I agree though that Cyberpunk still relies far to heavily on the credibility of the narrator. Whilst utilizing themes pioneered by Phillip K. Dick et al. in questioning reality and our ability to know what is real, why would authors choose such a realist prose so that we are never in much doubt ourselves in terms of the story?

I can only hope that as I understand more clearly just what postmodern literature is supposed to be, I can understand how cyberpunk can do away with old clichés and remain fresh in a world that hasn’t answered any of the questions it has been raising for the last twenty years.

Post-Cyberpunk

Over at cyberpunkreview.com there is a great article on the perhaps fallacious distinction of ‘post-cyberpunk’ :
Post-Cyberpunk? Why not Cyberpunk 2.0!

Genre definitions are only settled retrospectively, we may wait a hundred years before critics proclaim that they have post-modernism and it’s successor all worked out. Perhaps one of the problems with living in a so-called post-modern age is the utter resistance of clear genre boundaries and categories.

I think the term post-cyberpunk may be meaningless but it has been important in drawing attention to the evolution of the genre. Almost the entirety of 50’s Sci-Fi failed to predict the internet and the CP of the late 70’s & 80’s was revolutionary in re-imagining a vision of the future based on present trends.

But of course, as the present trends change so do the imaginings. The problem with being so close to the decade of emergent CP is that we are desperate to move beyond it’s highly stylized 80’s imagery, even the term ‘cyberpunk’ somehow sounds outdated.
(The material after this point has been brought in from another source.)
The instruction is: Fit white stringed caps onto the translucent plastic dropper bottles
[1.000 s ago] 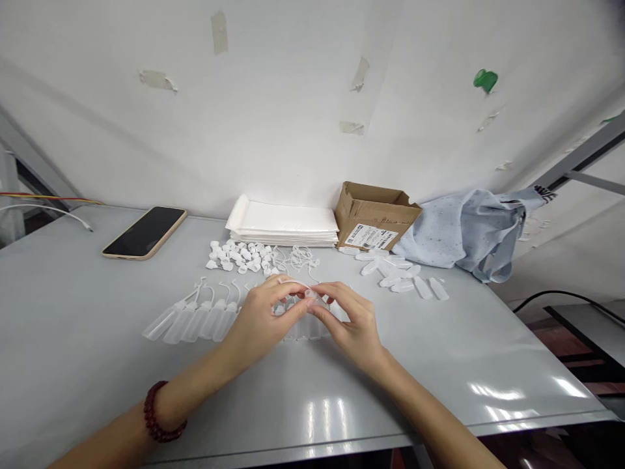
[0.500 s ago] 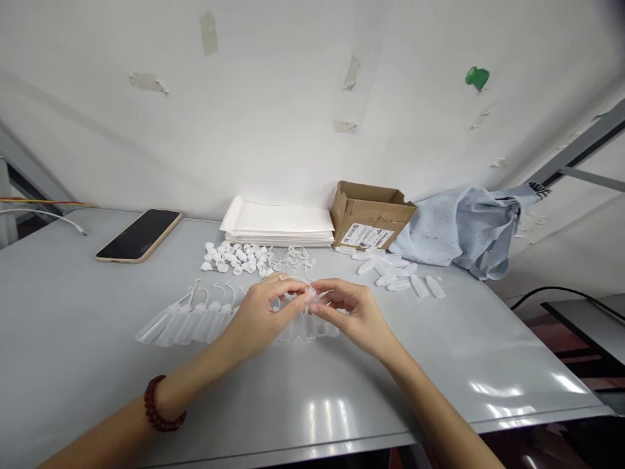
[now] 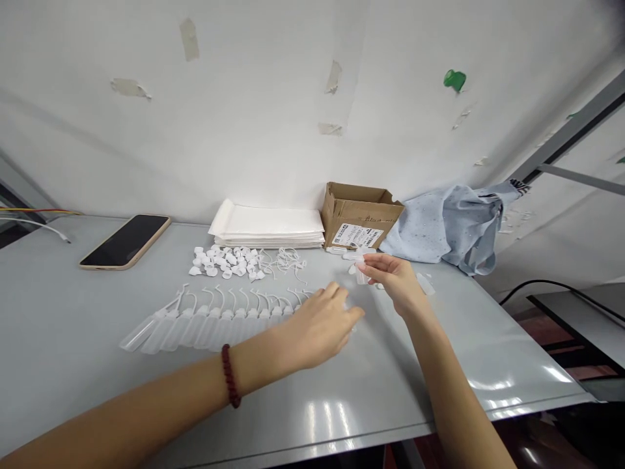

But in doing so we risk destroying the very distinction this genre affords.

The future didn’t turn out as bleak as we thought? Maybe. Alienation and isolation are gone, heroes are those who uphold the status-quo? No bloody way. I think the world is just a little more complex than the perhaps simplistic imagery of CP. It is cleaner and more efficient at hiding the horror.

I think those critics who want to dismiss the dystopian themes of CP as hackneyed and clichéd are the one’s unwilling or incapable of seeing the darker trends of current society, they believe the hype about living in some 50’s style golden age of technological endeavor.

I think the challenge for the genre is to tackle it’s themes in a way that engages a new generation that is dismissive of the cold-war dystopia / post-apocalyptic scenarios. It needs to accumulate credibility in its vision of the future as being one extrapolated from ‘present’ society not yester-year.

It is a dangerous task, by the mere fact that we are not all drug-addicts existing in a meaningless consensual hallucination, present existence seems like paradise by comparison. But a victory over the worst-case scenario is hardly a victory at all.